Michaels: Will there still be a ‘Granville Island style market’ in Kelowna?

If plans for the local landscape can be counted on, Kelowna is shaping up to be a dynamic place to build a life.

If plans for the local landscape can be counted on, Kelowna is shaping up to be a dynamic place to build a life.

But one shouldn’t count their chickens before they hatch. Or, as the case may be, their high-rise and commercial developments before they’re built.

Pipe-dreams laid out on drafting paper have enticed more than one hopeful Kelowna resident to part with their cash, as has been demonstrated with any number of developments that stacked up to little more than lawsuits and a pile of dirt.

Maybe that’s why the lack of action at the BC Tree Fruit building on Clement Avenue has my Spidey Sense going haywire.

The hotly anticipated valley version of Granville Island Market was pitched to the community last year, prompting widespread enthusiasm and, on the less positive end of the spectrum, a schism between members at the Kelowna Farmers and Crafters’ market.

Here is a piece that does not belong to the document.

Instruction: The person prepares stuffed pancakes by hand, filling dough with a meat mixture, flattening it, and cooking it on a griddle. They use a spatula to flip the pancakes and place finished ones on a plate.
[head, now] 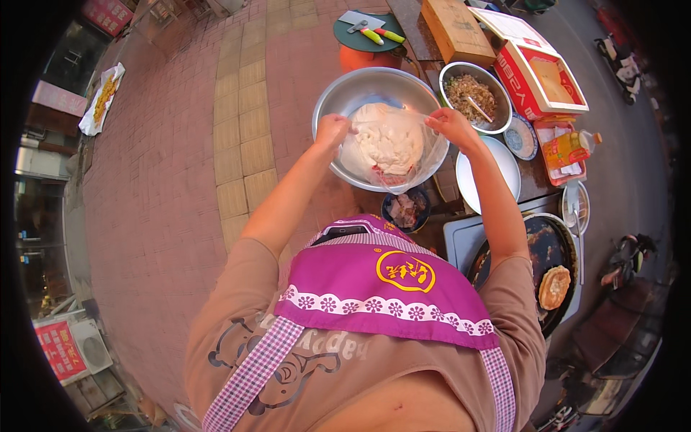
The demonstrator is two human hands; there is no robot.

If my last interview with developer Gary Tebbutt is to be taken as gospel, the construction part of the project was to get underway by November.

Deadlines with developers always seem to be more flexible than, say, my editor’s. But one would assume that at the very least title of the building would have transferred from BC Tree Fruits to Tebbutt in the time that’s followed.  It’s certainly what a press release indicated had already happened months ago.

But that’s just not the case.

In a land title search completed last week, BC Tree Fruits is still on record as the owner of the subject properties, with the exception of the land that’s designated for a brewery.

BC Tree Fruits has said it is still working on the deal with the developer, who has yet to return my calls. And Jim Paterson, the executive director of business development at the city, said he’s heard the sale is still in the works. It’s just taking longer than anticipated.

I hope they’re right.

If not, there will be a lot of Kelowna residents who will have to face their daydreams of urban living being dashed.

Then there are the aforementioned farming folk who turned differing ideals into a proper break-up after the idea was floated to them—how will they move ahead if this doesn’t pan out?

As for the brewery, it’s unclear what’s happening there, too. A search of City of Kelowna development records show forward momentum, in terms of navigating  city paperwork anyway, ending by around May of this year.

Like I already said, it’s the one parcel of the subject property that isn’t still under the ownership of BC Tree Fruits, so that at least is good news.

The idea that the involved parties are still working on the deal is also heartening. So, here’s hoping that the pesky business of delayed ownership is merely a blip in the road to a new, dynamic Kelowna.

Turning again to delightfully appropriate farming cliches; this city is ripe with possibility.